Как он вызывал эти отчаянные, чужеродные ощущения в тех частях, которые я считала несуществующими.
Этот же дьявол заставил меня чувствовать себя так, как никто раньше.
Нет, это был Экстаз. Любой мог прикоснуться ко мне, и это было бы приятно.
Только сейчас я не нахожусь под воздействием наркотиков, и это вполне возможно. По спине бегут мурашки, и я не могу с ними бороться.
Все, что я могу сделать, это показать ему, что он не может пройти через меня.
— Я же сказала, что не встречусь с тобой. Ты подумал иначе, это не моя вина.
Он приподнимает идеальную густую бровь.
— Так вот почему ты изуродовала мою машину?

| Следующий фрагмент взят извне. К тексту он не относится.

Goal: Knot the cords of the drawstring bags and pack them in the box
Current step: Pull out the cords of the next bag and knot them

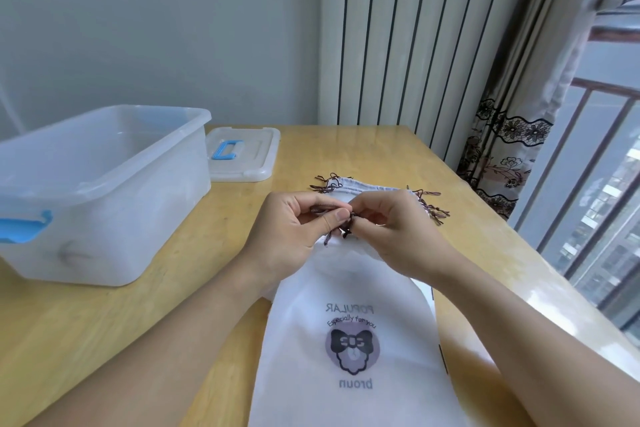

— Это за то, что унизил меня перед всей школой.
— Это ничто по сравнению с тем, что я могу сделать с тобой. Будь хорошей маленькой принцессой, и будет все нормально.
— А если я не хочу?
— Поверь мне, ты не захочешь иного.
Что-то угрожающее и садистское светится в его взгляде. Как будто он хочет, чтобы я бросила ему вызов, чтобы он мог получить болезненное удовольствие, сокрушая меня.
Это его тип, не так ли? Они такие богатые, титулованные и скучные. Поэтому они делают своей работой наступать на любого на своем пути, чтобы избавиться от скуки.
Если он наступит на меня только потому, что ему скучно, я превращу его жизнь в сущий ад.
Он отпускает мой подбородок, и я ненавижу то место, к которому прикасались его пальцы, ощущая пустоту и покалывание одновременно.
— Я слышал, что ты не собираешься сообщать в полицию насчёт аварии.
Его тон становится бесстрастным.
— Ты знаешь об этом?
Если не считать Дэна и случайного студента, спасшего меня, я не думала, что моя авария значит хоть что-то для школы, особенно до такой степени, чтобы Леви знал об этом.
Моя игра в невидимку, должно быть, становится слишком слабой.
— Забудь, — говорит он своим раздражающим властным тоном.
— Что?
— Прекрати ходить в полицию, прекрати совать свой нос куда не следует. Забудь. Об. Этом.
— Ты в своём уме? Ты хочешь, чтобы я позволила преступнику, который бросил меня умирать оставался на свободе?
— По-моему, ты хорошо выглядишь.
— Ты, должно быть, шутишь. — мощный огонь пробегает по моим венам. — Пока ты развлекался в своих дурацких лагерях, я проводила дни на физиотерапии и психотерапии. Держу пари, никто из вас не думал, что я вернусь, но теперь я здесь и заставлю заплатить любого, кто заставил меня страдать. Так что не смей стоять здесь и иметь наглость говорить мне, чтобы я забыла об это. Этого никогда не случится, Кинг.
Я тяжело дышу после своей вспышки. Мои уши и лицо пылают, все тело дрожит, но я не отступаю от его демонического взгляда.
На самом деле мне очень здорово делиться с ним своими мыслями. К черту его, если он думает, что может заставить меня отказаться от правосудия.